*What needs to be done*. Repeat all of the data word for word so that only the pictures are missing from the copy.

--- Supplied material ---

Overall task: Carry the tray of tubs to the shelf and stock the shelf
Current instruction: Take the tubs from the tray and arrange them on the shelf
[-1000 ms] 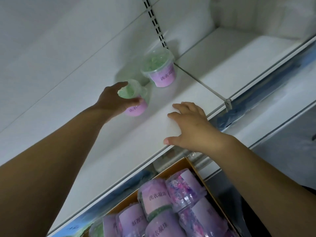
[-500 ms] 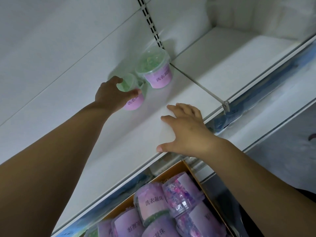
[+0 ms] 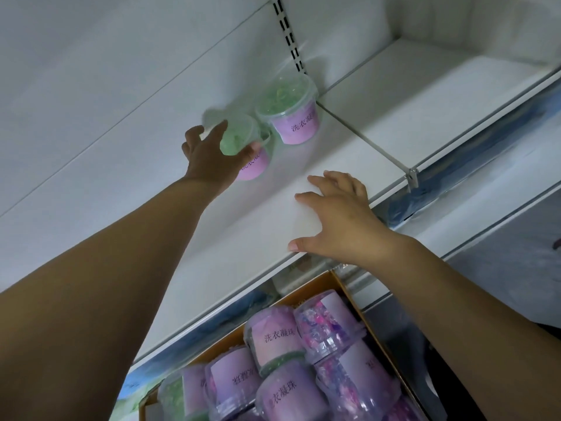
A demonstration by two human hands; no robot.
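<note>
As the left hand (image 3: 217,153), fingers curled round its green tub (image 3: 239,138), pushes deeper onto the shelf (image 3: 243,238), that tub now sits just beside the placed tub (image 3: 288,117). The right hand (image 3: 337,214) stays flat, fingers spread. The tray (image 3: 306,290) holds more tubs to stock.

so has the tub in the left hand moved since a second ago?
Yes. The held tub slid rearward, closing on the standing tub beside the slotted upright.

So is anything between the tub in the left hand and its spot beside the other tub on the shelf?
Nothing visible: the left hand holds its tub right beside the other tub on the shelf.
</note>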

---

*Response box*.
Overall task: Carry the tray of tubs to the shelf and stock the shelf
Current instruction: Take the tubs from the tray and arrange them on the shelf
[-1000 ms] 
[-500 ms] 
[+0 ms] 
A demonstration by two human hands; no robot.
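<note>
As the left hand (image 3: 217,153), fingers curled round its green tub (image 3: 239,138), pushes deeper onto the shelf (image 3: 243,238), that tub now sits just beside the placed tub (image 3: 288,117). The right hand (image 3: 337,214) stays flat, fingers spread. The tray (image 3: 306,290) holds more tubs to stock.

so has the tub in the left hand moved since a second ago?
Yes. The held tub slid rearward, closing on the standing tub beside the slotted upright.

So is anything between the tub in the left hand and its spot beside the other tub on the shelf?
Nothing visible: the left hand holds its tub right beside the other tub on the shelf.
</note>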

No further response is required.